Ever sense I was young I have always felt that my mom loves my brother more than me. No matter what I did I would always get in trouble and my brother could get away with murder. Still till this day I have tried making our relationship stronger and it’s like she is not even willing to put a foot in the door. The world has always revolved around my brother. It’s his way or the highway. And whenever I try to be in any kind of conversation they tune me out. I actually feel quite alone when the whole family is together. The only person that understands and can see it is my boyfriend. What is the best way for me to handle this situation? I hope you will respond back! Thank you!
As earthly beings one of the greatest desires of our hearts is to feel loved and to be loved, especially by those who carry the title of “mother” and “father.” As their children we long for their embrace, their recognition, and their mutual approbation as we experience life’s trials, success, disappointments, etc… Oh the joy that swells in our hearts in relation to their acceptance of our lives; however, oh how our heart aches when we experience their indifference.
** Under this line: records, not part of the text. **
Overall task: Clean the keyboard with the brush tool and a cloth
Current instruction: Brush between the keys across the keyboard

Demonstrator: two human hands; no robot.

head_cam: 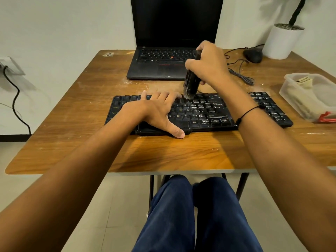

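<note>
Black brush tool gripped by right hand; left hand flat on keyboard.

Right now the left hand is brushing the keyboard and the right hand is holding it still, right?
Not quite: the hands are swapped. The head view shows the right hand working the brush on the keyboard, while the left hand lies flat, holding it still.
</note>
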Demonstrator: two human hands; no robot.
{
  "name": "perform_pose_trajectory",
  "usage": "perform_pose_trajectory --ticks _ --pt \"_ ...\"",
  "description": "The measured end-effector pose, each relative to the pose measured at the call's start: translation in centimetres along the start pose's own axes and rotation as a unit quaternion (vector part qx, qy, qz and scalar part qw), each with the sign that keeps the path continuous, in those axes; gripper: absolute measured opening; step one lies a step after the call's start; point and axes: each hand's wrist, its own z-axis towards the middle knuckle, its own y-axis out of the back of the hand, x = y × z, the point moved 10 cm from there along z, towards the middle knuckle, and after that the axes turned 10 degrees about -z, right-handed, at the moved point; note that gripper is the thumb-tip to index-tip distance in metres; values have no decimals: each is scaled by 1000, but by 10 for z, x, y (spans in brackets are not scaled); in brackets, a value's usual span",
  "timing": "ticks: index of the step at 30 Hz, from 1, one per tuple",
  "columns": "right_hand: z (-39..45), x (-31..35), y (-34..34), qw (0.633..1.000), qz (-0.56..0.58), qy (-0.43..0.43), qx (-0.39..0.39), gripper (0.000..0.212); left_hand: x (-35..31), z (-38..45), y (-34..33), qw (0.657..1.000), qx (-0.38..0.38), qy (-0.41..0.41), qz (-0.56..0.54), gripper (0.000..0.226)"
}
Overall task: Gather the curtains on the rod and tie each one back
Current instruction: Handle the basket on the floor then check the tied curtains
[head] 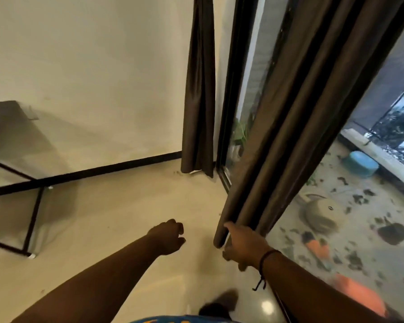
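Two dark brown curtains in view. Far curtain [200, 94], at twelve o'clock in the corner beside the window frame [231, 89]: hangs bunched into a narrow column, no tie visible on it. Near curtain [296, 127], at two o'clock before the glass: folds partly drawn together, hem loose, untied. Right hand [243, 245]: fingers wrapped round the lower leading edge of the near curtain. Left hand [168, 236]: loosely curled, holding nothing, just left of that edge above the floor [117, 220]. Rod out of sight. Judged progress: gathering under way; both tie-backs left to do.
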Motion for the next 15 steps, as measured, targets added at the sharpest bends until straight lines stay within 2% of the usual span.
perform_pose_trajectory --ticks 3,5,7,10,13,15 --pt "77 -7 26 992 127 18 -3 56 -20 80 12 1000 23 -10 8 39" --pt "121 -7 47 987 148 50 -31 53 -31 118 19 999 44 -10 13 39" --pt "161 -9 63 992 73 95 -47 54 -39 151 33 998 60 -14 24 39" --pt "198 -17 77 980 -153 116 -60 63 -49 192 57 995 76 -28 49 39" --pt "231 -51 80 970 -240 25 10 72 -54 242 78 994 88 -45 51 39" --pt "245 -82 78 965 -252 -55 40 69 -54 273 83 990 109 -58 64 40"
The best way for you to act, my personal thoughts, in light of Elder Bednar’s words, “we are agents to act and not objects to be acted upon” (2 Nephi 2:26). Our moral agency, given by God, allows us to “act” instead of being acted upon. Right now, it appears, this circumstance is “acting upon” a value source — your mother. Her favoritism is providing you with a choice (the enticement of virtue in relation to its vice) that is bearing heavily upon your heart.
My recommendation, accept that their is favoritism and move on. Don’t think another moment about how she treats you, only think upon how you will treat her. I have a family member who defines abuse as, “someone who doesn’t agree with them.” This circumstance is difficult at times, knowing that if I share an opposing thought or opinion to his desired outcome… I am abusing him. In the beginning this hurt more than it does now, because he also is/was a value source. I still value his thoughts, however, I discovered for myself what is important is not how he treats me, but how I treat him. I have learned, it is better for me to “act” and not allow his actions to “act upon” me — action verses reaction.